Work to be completed: In the lines below, the string "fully" may appear; say how many lines hold it and give nothing more.

Working data:
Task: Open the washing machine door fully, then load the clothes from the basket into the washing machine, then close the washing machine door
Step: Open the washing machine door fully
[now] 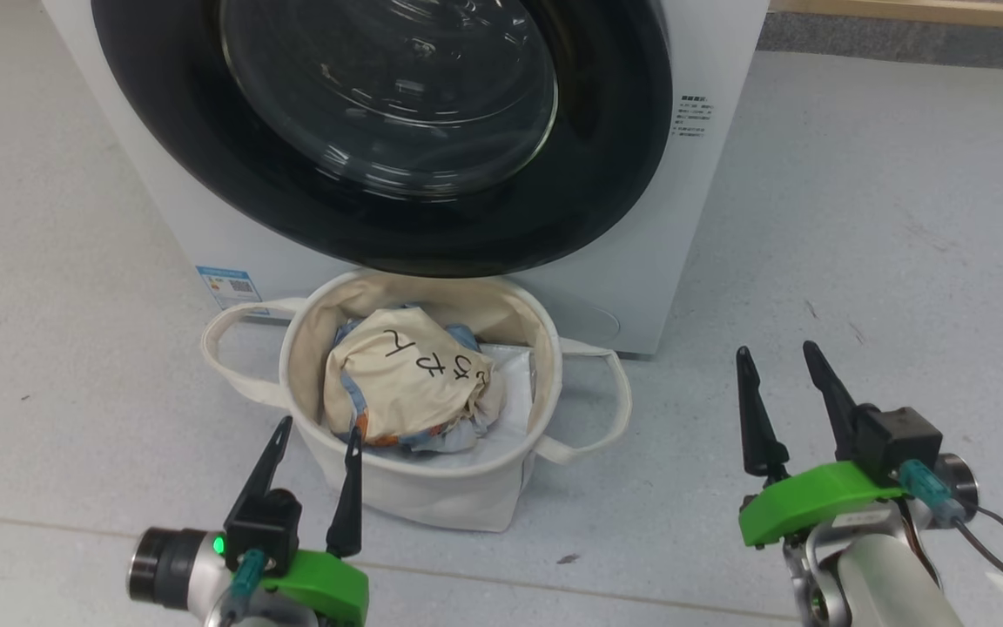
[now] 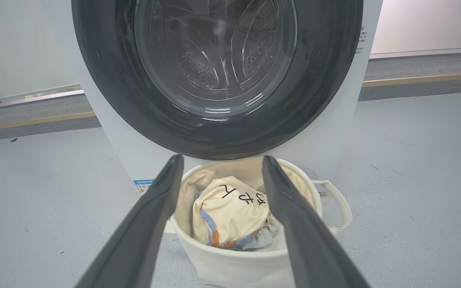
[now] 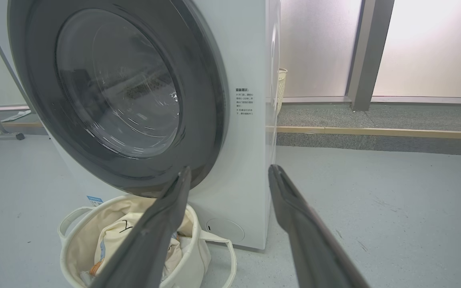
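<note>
The washing machine door [image 1: 388,131] fills the top centre of the head view. Its glossy black rim lies shut against the front of the white washing machine [image 1: 632,261], and in the right wrist view its edge sits flush with that front. Just below it, mid-frame, the cream canvas basket [image 1: 432,488] stands on the grey floor [image 1: 858,261] close to the machine, with its looped handles out to left and right. The clothes [image 1: 414,374] lie bundled inside, cream fabric with black handwritten marks over blue printed cloth, on a white sheet [image 1: 514,383]. A small blue label [image 1: 230,286] sits at the machine's lower left corner. The left tool [image 1: 320,427], at the lower left, is released and empty. Its fingertips overlap the basket's near wall, and I cannot tell whether they touch it. The right tool [image 1: 774,348], at the lower right above bare floor, is apart from the basket, likewise spread and holding nothing.
</note>
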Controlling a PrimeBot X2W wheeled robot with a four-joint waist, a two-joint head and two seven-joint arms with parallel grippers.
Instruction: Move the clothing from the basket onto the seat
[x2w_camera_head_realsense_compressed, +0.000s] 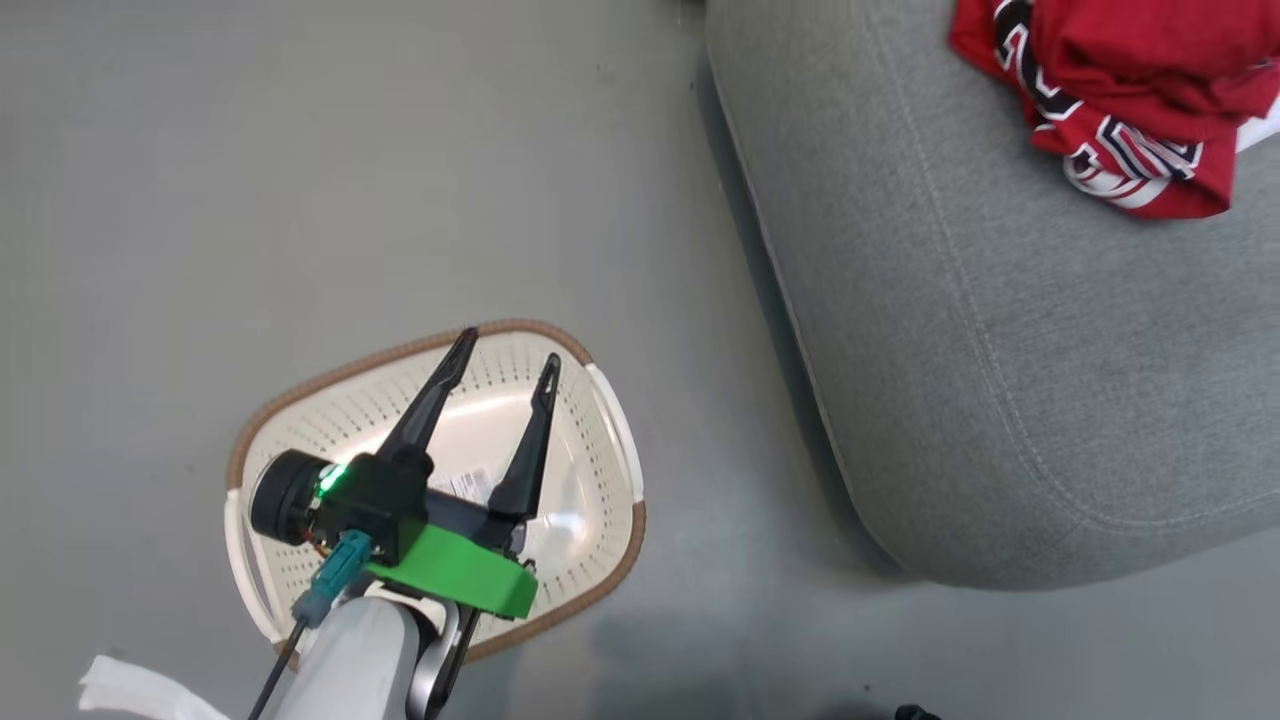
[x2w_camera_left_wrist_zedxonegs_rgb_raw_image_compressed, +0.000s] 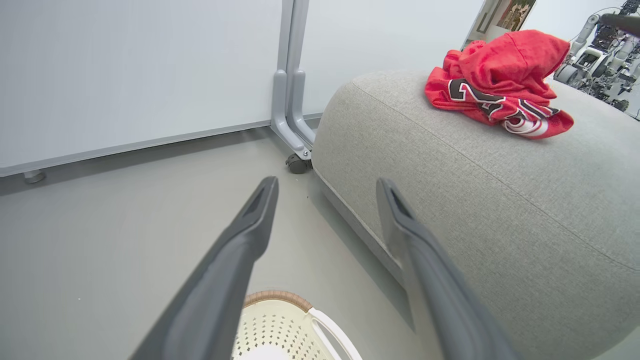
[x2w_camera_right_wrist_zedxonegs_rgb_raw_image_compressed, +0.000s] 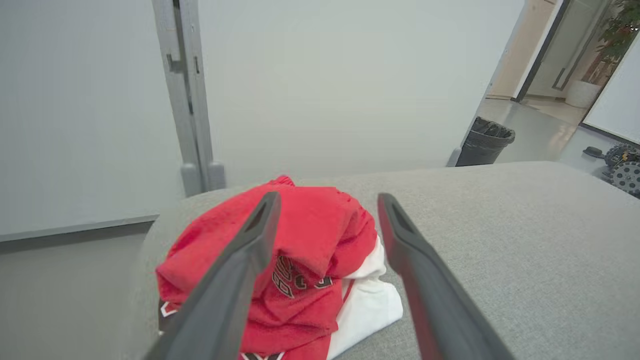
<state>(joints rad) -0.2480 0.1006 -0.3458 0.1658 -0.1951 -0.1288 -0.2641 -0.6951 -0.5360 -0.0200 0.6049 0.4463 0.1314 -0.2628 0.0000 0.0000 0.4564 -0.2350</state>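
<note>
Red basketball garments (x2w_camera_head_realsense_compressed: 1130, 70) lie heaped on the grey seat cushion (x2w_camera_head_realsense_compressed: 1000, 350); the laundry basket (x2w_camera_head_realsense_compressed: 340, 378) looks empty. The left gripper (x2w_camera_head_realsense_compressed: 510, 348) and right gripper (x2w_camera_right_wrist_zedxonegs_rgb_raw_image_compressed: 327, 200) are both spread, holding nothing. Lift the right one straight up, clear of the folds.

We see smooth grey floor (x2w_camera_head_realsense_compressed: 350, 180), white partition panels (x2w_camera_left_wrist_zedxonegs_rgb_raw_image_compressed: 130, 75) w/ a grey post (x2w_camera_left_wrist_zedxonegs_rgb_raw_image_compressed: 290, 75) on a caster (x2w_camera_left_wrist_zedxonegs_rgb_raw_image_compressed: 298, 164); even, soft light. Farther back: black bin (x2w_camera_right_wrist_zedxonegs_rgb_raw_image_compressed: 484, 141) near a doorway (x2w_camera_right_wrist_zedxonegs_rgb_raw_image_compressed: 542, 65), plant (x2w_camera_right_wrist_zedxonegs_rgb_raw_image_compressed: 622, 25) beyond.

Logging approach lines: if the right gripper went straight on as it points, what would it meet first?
Likely the crumpled red basketball clothing on the grey fabric seat; depth is unclear.
</note>
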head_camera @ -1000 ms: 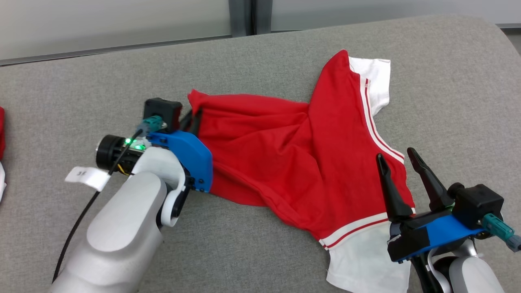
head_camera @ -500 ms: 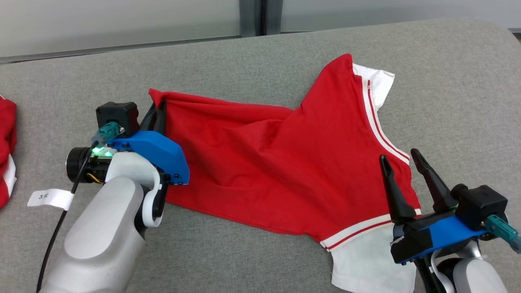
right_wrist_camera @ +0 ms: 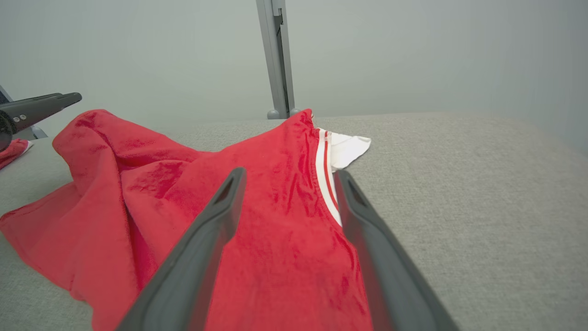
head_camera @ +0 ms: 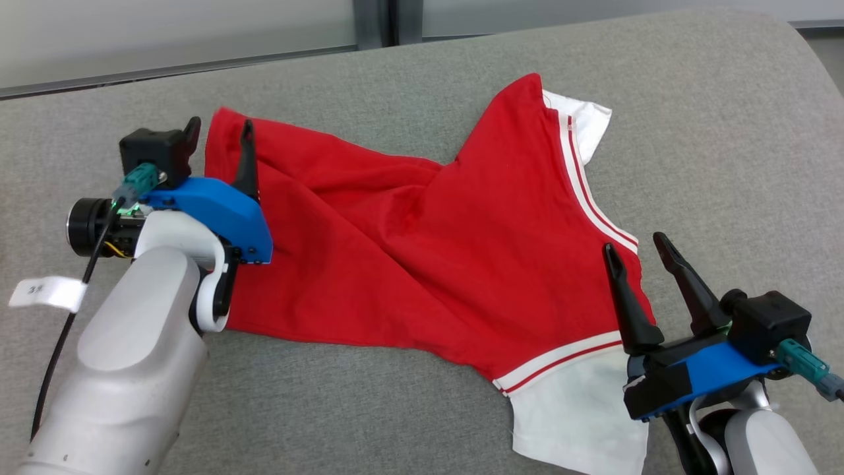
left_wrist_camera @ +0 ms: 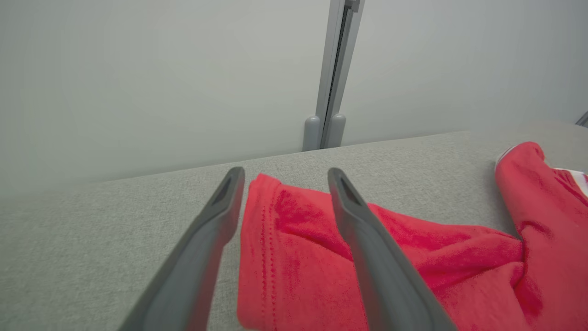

Exercise output: 2